Mr Wilkie's comments strike at the heart of Sir Robert Menzies' vision for Canberra to be the nation's administrative capital which has continued unhindered for the past 60 years.

He has also put forward an argument Canberra-based politicians have disputed: that the territory's economy is diversified enough to cope without reliance on public sector employment. 

Denison MP Mr Wilkie said he was "fiercely loyal" to his south-east Tasmanian electorate and Canberra could absorb job cuts, even though they would be disruptive.

"I'm not Canberra bashing," he said.

"[Tasmania] has the highest unemployment of any state.

"I note the ACT has the lowest unemployment of any state or territory."

Mr Wilkie last week spoke with Tony Abbott's parliamentary secretary Josh Frydenberg who will keep the Tasmanian politician updated on investigations into moving federal public service jobs to the Apple Isle.

Tasmania was already losing some federal public sector jobs as part of a national cull of 16,500 positions outlined in the latest budget.

The number was not yet confirmed but the Community and Public Sector Union (CPSU) has reportedly said there could be up to 500 culled in Tasmania. 

The southern state was also in the process of reducing state public sector jobs in an environment where the youth jobless rate hit a whopping 18.2 per cent recently and the unemployment figure earlier this year was 7.6 per cent.

Mr Wilkie conceded he faced at least one challenge if public servants were relocated south.

The independent MP said he would need to push hard for jobs to be relocated to his electorate of Denison, as opposed to the two northern Tasmanian swing seats of Bass and Braddon. 

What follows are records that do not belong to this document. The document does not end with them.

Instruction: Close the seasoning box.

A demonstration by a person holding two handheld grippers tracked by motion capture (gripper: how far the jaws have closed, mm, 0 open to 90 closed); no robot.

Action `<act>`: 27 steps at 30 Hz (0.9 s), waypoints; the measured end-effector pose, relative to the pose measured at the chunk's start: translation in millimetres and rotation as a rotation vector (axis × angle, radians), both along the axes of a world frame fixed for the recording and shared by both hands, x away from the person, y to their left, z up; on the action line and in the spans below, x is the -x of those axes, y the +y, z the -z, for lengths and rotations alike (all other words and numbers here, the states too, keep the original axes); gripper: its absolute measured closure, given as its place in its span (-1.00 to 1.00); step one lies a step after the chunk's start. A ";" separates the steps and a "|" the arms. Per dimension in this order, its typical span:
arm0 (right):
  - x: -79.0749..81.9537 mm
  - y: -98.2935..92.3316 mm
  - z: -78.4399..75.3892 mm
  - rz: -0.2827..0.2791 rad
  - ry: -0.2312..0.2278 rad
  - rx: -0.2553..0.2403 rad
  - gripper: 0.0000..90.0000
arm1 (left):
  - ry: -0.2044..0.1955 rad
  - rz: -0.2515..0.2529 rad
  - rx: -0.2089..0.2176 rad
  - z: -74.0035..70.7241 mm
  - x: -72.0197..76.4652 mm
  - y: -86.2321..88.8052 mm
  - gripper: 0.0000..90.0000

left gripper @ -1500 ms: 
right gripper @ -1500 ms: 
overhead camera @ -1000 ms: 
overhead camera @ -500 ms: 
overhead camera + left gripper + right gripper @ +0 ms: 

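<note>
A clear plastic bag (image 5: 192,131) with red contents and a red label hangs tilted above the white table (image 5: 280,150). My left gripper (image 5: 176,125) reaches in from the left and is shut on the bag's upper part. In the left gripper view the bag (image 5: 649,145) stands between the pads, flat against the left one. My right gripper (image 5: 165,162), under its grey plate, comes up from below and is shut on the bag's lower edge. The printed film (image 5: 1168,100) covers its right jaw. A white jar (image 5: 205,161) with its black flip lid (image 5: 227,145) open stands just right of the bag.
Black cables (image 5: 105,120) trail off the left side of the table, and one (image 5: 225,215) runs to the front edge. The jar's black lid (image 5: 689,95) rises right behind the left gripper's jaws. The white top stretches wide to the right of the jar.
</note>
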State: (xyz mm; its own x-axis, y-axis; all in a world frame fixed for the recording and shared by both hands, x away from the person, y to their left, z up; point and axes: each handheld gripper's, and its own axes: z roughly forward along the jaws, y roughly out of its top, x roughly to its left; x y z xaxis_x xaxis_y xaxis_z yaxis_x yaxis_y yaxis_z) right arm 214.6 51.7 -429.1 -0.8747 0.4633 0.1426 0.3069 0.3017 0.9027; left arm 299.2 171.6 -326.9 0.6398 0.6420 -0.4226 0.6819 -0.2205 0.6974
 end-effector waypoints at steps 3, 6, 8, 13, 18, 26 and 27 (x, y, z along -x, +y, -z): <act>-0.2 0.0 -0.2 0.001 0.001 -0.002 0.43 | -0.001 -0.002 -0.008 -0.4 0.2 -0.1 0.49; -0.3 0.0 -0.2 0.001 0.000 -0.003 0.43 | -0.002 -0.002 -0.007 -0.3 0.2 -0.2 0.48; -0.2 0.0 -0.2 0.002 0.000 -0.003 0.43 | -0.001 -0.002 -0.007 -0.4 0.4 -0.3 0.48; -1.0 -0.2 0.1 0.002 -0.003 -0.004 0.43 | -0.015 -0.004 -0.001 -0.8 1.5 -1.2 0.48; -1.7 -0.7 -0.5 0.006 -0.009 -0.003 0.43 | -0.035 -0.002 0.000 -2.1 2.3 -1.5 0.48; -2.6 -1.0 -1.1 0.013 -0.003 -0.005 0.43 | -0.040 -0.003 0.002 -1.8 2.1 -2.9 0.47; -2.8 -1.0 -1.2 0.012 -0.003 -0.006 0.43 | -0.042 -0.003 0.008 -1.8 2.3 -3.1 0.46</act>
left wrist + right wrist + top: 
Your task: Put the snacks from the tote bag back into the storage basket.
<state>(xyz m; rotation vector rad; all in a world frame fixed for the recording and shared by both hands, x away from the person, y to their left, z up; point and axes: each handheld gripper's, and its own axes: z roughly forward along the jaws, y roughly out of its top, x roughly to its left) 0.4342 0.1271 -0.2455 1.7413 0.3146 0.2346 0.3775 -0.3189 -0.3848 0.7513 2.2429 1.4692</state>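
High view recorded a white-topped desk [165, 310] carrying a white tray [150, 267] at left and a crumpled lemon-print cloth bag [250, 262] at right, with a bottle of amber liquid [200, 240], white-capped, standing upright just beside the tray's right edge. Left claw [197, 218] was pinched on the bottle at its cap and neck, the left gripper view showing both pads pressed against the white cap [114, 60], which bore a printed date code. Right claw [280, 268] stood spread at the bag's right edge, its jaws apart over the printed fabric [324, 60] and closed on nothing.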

Importing jobs into two northern seats could be more politically favourable for the Coalition, as opposed to Denison which had not had a Liberal representative since 1987. 

Mr Wilkie said his seat, which included Hobart, deserved more of the jobs as it had lost more public service positions so far and already had significant infrastructure as well as many of the people with the skills to work for the Commonwealth.

He said there should be no limitation on the kinds of departments that should shift their workers to Tasmania.

Already the Abbott government has committed to relocating bureaucrats to the Central Coast and a parliamentary inquiry was being lobbied by communities across northern Australia to do the same at the expense of Canberra.

The ACT was already set to lose 6500 federal public service jobs by mid-2018, if the 16,500 positions cut across the Commonwealth bureaucracy are proportional.